◆ THE TASK
Your answer must be the lines of the material below, exactly as written, from its first line through the line with "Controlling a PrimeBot", and no pictures.

◆ DATA EXTRACT
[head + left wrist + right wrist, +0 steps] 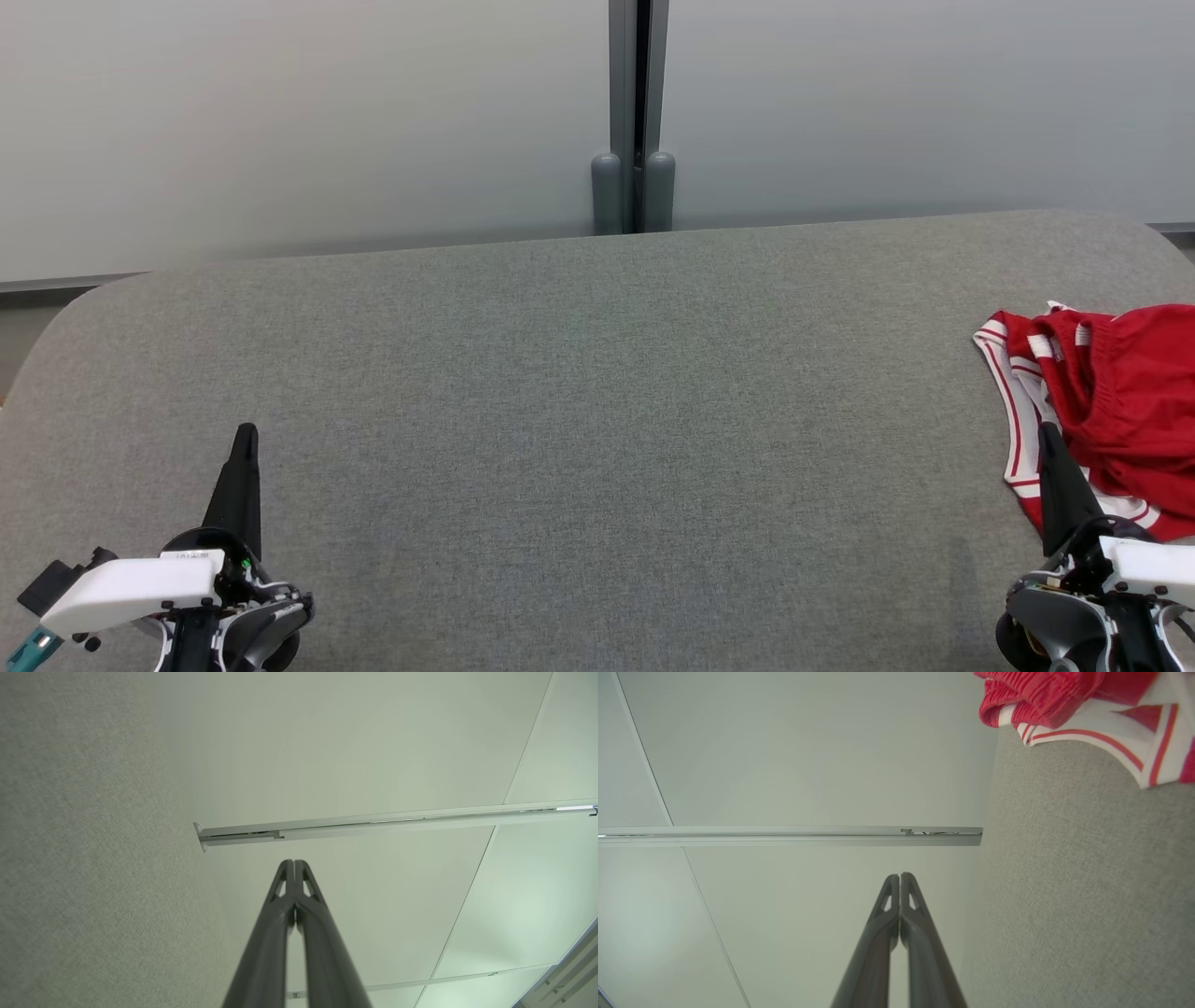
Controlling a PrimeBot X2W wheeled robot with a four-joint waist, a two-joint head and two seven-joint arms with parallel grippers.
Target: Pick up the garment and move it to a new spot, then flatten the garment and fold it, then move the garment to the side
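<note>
The garment [1111, 401] is a crumpled red piece with white-and-red striped trim, lying at the right edge of the grey fabric surface [597, 420]; part of it runs out of the head view. In the right wrist view the garment [1078, 704] sits at the top right. My right gripper [1050, 431] is shut with nothing in it, its tip in front of the garment's near-left trim; contact cannot be told. The same right gripper [900, 875] shows its fingers pressed together. My left gripper [246, 431] is shut and empty at the lower left, far from the garment, and shows as the left gripper [294, 862].
A pale wall panel with a grey vertical post [635, 112] stands behind the surface's far edge. The surface has rounded corners at far left and far right. A wide stretch of bare grey fabric lies between my two grippers.
</note>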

◆ YOUR RESPONSE
[head + left wrist + right wrist, +0 steps] 
Controlling a PrimeBot X2W wheeled robot with a four-joint waist, a two-joint head and two seven-joint arms with parallel grippers.

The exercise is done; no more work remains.